The initiative for the bill dates back to the sixth Assembly (2007-2011), when a proposal for the purpose was submitted by FIF to the then Ad-hoc Committee on the Review of 1999 Constitution, and it was presented at all the public sittings of the committee in the six geo-political zones of Nigeria and the Federal Capital Territory.
However, the committee did not approve the proposal, which informed the decision to reduce it to a private member’s bill in the National Assembly, in order to achieve the same goal in a different way.
Thus, the bill was first introduced to the National Assembly in 2010 through the House of Representatives, during the sixth Assembly, and subsequently reintroduced through the Senate, during the seventh Assembly; next, through both the House and Senate during the eighth Assembly; and now through the Senate during the present ninth Assembly.
The bill in focus ‘seeks to alter the Constitution of the Federal Republic of Nigeria, 1999 (as amended) to ensure that the state directs its policy towards food security squarely and more sharply, and to make the right to food a guaranteed fundamental Human Right in the Constitution’.
This requires amending the constitution in Chapter 2 (Directive Principles of State Policy, wherein not justiciable), and also amending the Constitution in Chapter 4 (Fundamental Human rights, wherein justiciable).
The advocates said they are convinced that “without the right to food, there can be no food security in Nigeria.”
Hence, they prayed that the ad hoc committee should approve the memorandum and, accordingly, recommend the amendment of the 1999 Constitution to Senate to guarantee the right to food as a fundamental human right in Nigeria.
This, to them, is a critical requirement for human, social and economic development of the country in the medium to long-term future.

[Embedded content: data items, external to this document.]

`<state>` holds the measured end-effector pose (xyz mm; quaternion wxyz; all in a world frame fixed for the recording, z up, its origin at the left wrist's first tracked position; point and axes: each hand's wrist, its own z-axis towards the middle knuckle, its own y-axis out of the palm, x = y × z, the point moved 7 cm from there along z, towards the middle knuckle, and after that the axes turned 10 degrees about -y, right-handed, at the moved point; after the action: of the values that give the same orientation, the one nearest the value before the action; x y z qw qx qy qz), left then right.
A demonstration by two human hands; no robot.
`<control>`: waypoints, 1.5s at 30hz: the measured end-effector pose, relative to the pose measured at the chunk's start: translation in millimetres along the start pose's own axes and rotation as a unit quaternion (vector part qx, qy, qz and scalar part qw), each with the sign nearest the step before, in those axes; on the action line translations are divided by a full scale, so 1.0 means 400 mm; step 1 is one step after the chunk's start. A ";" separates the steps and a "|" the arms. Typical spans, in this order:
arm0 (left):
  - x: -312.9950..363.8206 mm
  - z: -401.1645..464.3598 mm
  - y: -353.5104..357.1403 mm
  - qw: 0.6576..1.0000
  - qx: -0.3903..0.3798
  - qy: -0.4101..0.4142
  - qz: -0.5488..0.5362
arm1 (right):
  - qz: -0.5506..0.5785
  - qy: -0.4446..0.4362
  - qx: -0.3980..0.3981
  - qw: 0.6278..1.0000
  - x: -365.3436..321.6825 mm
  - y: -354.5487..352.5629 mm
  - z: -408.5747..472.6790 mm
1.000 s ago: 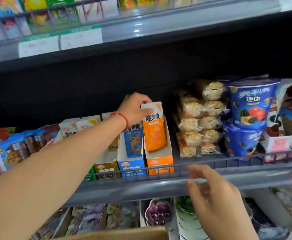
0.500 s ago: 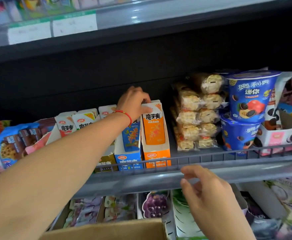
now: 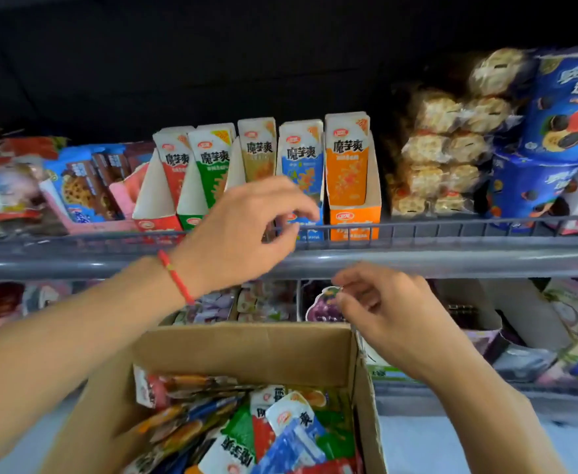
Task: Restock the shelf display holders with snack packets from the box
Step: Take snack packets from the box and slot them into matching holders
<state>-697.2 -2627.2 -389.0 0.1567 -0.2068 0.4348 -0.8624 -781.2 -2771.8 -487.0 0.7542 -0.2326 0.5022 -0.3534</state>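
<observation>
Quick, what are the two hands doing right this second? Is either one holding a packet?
Left hand: open, fingers loosely curled in front of the shelf rail, holding nothing.
Right hand: open, fingers relaxed above the box corner, holding nothing.

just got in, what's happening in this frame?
A person is restocking snack packets from a cardboard box into five display holders on a shelf. At this moment both hands are empty: the left hand hovers in front of the blue holder, fingers loosely curled, and the right hand hangs below the shelf rail, above the box's right corner. The orange holder looks full. Mixed packets remain in the box.
</observation>
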 end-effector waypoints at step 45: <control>-0.273 -0.571 0.153 0.691 -0.182 -0.568 -0.407 | 0.060 0.118 0.037 0.991 -0.050 0.193 -0.016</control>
<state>-709.7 -2456.7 -585.3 -0.0336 -0.8387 0.2845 -0.4633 -769.0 -2706.8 -532.1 0.7175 -0.1311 0.5872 -0.3509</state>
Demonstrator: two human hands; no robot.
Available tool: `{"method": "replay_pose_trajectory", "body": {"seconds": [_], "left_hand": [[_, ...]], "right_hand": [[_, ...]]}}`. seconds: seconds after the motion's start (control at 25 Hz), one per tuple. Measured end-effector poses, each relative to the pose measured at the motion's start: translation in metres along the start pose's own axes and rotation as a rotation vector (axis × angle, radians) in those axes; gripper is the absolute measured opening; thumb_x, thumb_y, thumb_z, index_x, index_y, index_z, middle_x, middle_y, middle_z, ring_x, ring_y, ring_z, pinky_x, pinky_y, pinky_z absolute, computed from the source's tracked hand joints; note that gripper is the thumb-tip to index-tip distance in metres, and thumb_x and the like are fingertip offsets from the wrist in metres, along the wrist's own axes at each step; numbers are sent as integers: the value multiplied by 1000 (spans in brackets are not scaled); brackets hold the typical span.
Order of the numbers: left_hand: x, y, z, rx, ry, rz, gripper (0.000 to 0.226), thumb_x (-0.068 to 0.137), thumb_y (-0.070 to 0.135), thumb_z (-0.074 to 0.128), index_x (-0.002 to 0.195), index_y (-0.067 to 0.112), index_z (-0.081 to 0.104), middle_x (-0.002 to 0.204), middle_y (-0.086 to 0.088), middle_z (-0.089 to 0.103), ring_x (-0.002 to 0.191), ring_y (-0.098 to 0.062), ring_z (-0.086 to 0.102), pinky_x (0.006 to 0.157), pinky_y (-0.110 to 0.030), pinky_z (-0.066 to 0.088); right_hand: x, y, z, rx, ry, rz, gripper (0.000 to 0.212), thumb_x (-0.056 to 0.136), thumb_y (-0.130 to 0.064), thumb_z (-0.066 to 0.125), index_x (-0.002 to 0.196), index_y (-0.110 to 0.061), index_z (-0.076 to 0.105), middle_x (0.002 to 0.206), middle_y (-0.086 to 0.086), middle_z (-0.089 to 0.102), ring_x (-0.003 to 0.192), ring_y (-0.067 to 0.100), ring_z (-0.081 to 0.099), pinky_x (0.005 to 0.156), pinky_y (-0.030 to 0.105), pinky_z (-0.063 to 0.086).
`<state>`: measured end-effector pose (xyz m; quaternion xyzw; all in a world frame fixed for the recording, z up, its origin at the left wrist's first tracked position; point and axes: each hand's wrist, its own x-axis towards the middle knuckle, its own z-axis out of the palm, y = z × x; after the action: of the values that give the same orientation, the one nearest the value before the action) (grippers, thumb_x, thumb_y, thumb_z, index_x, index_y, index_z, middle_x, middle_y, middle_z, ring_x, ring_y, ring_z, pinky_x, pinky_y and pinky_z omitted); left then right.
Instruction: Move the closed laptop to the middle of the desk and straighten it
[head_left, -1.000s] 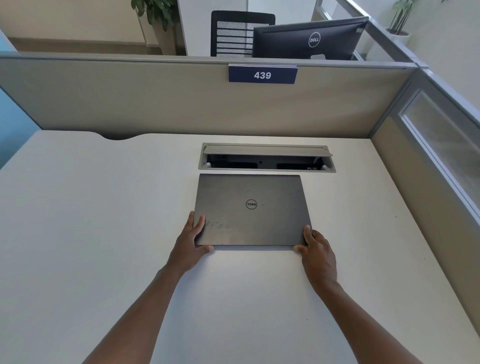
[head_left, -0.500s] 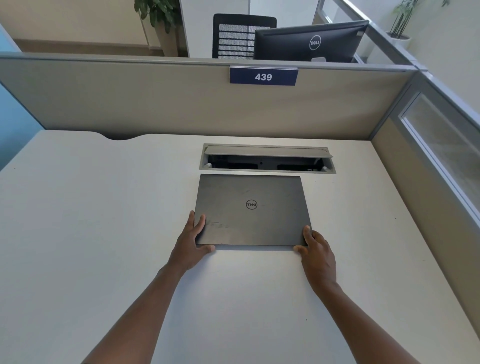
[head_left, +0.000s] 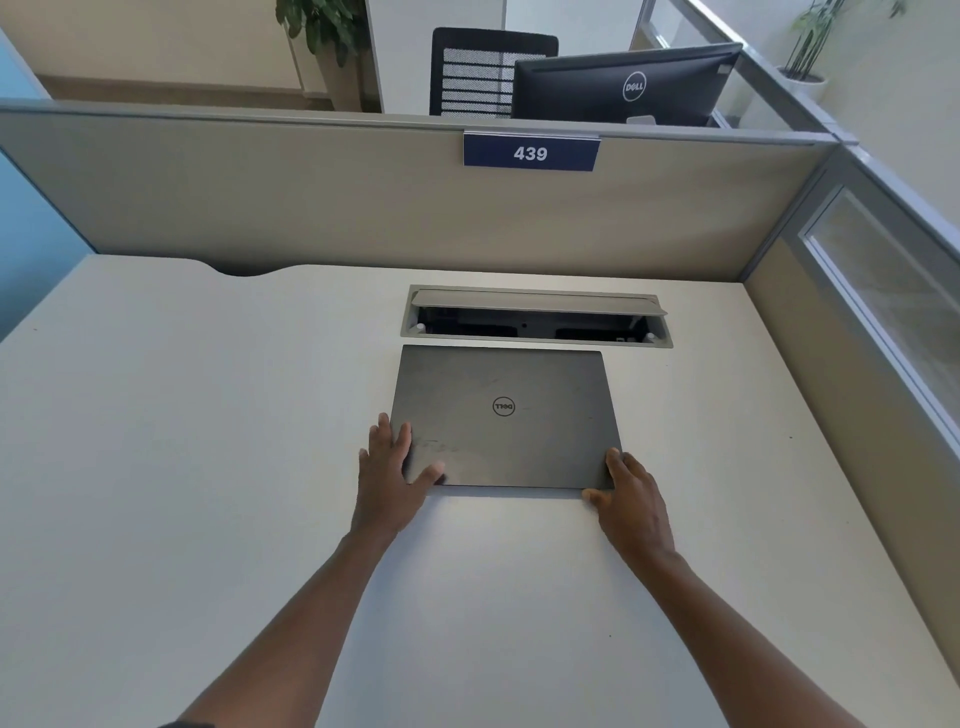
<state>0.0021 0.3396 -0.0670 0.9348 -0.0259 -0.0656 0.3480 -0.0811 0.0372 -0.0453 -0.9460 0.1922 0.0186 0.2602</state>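
A closed dark grey laptop (head_left: 506, 410) with a round logo lies flat on the white desk (head_left: 182, 467), its far edge just short of the cable opening. Its edges run nearly parallel to the desk's back partition. My left hand (head_left: 392, 473) grips the near left corner, fingers along the side edge and thumb on the lid. My right hand (head_left: 631, 493) holds the near right corner, thumb at the front edge and fingers at the side.
An open cable tray (head_left: 535, 319) with a raised flap is set in the desk behind the laptop. A beige partition (head_left: 311, 208) with a blue "439" sign (head_left: 531, 152) closes the back; a glazed partition (head_left: 883, 291) closes the right. A monitor (head_left: 623, 85) and chair stand beyond.
The laptop and both hands have barely shifted; my left fingers have spread a little further onto the lid's corner.
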Motion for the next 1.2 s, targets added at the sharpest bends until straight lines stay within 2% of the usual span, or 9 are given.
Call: {"method": "replay_pose_trajectory", "body": {"seconds": [0.08,0.12,0.2,0.36,0.56,0.84,1.2], "left_hand": [[-2,16,8,114,79,104,66,97,42,50,152,10,32,168,-11,10,155,-28,6,125,-47,6],[-1,25,12,132,65,154,63,99,39,46,153,9,32,168,-11,12,155,-28,7,124,-45,4],[2,41,21,172,-25,241,61,102,37,39,155,9,27,168,-10,10,156,-25,5,125,-42,0],[12,60,34,309,-119,285,62,103,36,31,158,11,16,169,-9,7,156,-27,2,125,-44,1],[21,49,42,440,-210,238,67,103,42,30,159,12,8,169,-9,1,155,-30,-1,124,-48,2],[12,43,53,564,-80,287,65,102,41,24,159,12,10,169,-9,5,156,-28,2,124,-47,2],[10,42,55,563,-37,306,64,102,39,23,158,11,17,167,-10,13,155,-29,9,125,-47,9]], "right_hand": [[2,-3,-1,-24,-10,-44,71,90,-33,65,148,-9,32,157,13,33,143,31,29,114,38,31],[3,-7,-1,-38,3,-78,77,92,-36,63,153,-9,25,162,11,21,149,29,18,120,38,21],[7,-19,3,-59,5,-158,77,95,-38,56,155,-10,16,165,10,10,153,25,5,123,37,10],[14,-48,19,-63,-50,-241,72,100,-35,44,155,-9,8,166,10,3,153,23,-3,122,35,-1],[22,-61,39,-97,-100,-253,69,102,-36,35,155,-6,3,165,12,-2,152,26,-8,120,37,-8],[19,-46,53,-233,-49,-278,65,103,-38,25,156,-8,2,166,10,-3,152,24,-10,122,39,-9],[19,-43,61,-294,3,-265,63,103,-38,20,156,-11,0,166,8,-5,152,23,-10,124,41,-6]]}}
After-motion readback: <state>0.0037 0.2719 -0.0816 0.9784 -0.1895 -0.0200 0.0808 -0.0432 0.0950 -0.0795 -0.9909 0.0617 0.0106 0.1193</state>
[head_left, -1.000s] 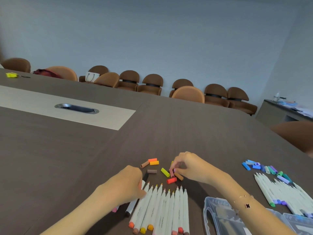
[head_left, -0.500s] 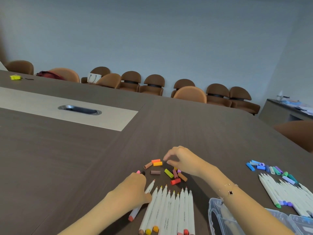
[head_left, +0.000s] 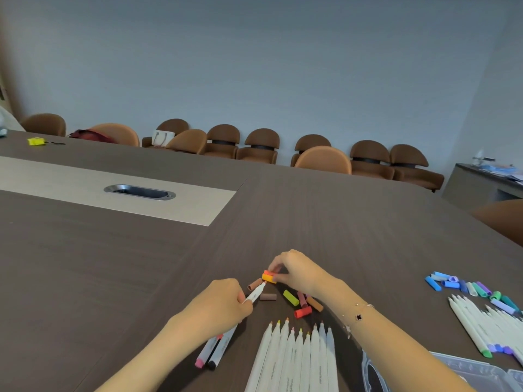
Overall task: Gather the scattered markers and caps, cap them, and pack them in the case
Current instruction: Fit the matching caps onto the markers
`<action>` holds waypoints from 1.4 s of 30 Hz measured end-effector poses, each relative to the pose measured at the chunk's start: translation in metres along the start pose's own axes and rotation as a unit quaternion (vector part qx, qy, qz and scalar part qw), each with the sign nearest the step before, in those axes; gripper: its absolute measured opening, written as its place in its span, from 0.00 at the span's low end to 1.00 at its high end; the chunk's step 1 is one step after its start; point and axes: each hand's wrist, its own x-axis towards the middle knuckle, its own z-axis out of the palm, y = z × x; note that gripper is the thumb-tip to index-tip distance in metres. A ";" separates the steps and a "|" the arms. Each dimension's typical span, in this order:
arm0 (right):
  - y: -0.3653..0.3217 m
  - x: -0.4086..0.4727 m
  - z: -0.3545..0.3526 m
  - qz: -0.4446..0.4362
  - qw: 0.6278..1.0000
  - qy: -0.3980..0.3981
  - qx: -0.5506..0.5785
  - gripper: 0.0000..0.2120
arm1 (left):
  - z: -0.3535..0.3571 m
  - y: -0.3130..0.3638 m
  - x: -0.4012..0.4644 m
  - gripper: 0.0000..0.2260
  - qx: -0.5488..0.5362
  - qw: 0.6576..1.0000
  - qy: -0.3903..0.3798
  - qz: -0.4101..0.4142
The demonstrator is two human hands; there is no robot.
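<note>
My left hand (head_left: 223, 302) grips a white marker (head_left: 254, 294), its uncapped tip pointing up-right. My right hand (head_left: 300, 271) pinches a yellow-orange cap (head_left: 268, 278) right at that tip, with an orange cap (head_left: 267, 273) touching it behind. Loose caps lie around: two brown (head_left: 254, 283) (head_left: 267, 297), a lime one (head_left: 291, 297), a red one (head_left: 302, 312). A row of several uncapped white markers (head_left: 297, 355) lies near me. Two markers (head_left: 216, 349) rest under my left wrist. The clear plastic case (head_left: 458, 372) sits at the bottom right.
At the right, a second group of white markers (head_left: 492, 323) lies beside blue, green and purple caps (head_left: 467, 287). A metal cable port (head_left: 140, 191) is set in the table's pale strip. Brown chairs (head_left: 260, 145) line the far wall.
My left hand lifted one marker from the row and raised its tip toward the caps. My right hand moved left and picked up the yellow-orange cap.
</note>
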 end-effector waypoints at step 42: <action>-0.033 -0.071 -0.028 0.107 0.828 0.062 0.547 0.14 | -0.013 0.010 -0.007 0.05 -0.098 0.993 0.015 0.061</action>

An industrial biochemist and student-researcher at the University of Ibadan, Mrs Moji Karigidi, said such a development would help to hold the government responsible and create an enabling environment for food production, value addition, and employment opportunities.
President, All Farmers’ Association of Nigeria (AFAN), Mr Ibrahim Kabir, however, said the association would state his position on the bill when it is presented for a public hearing or when called upon by relevant authorities to make inputs.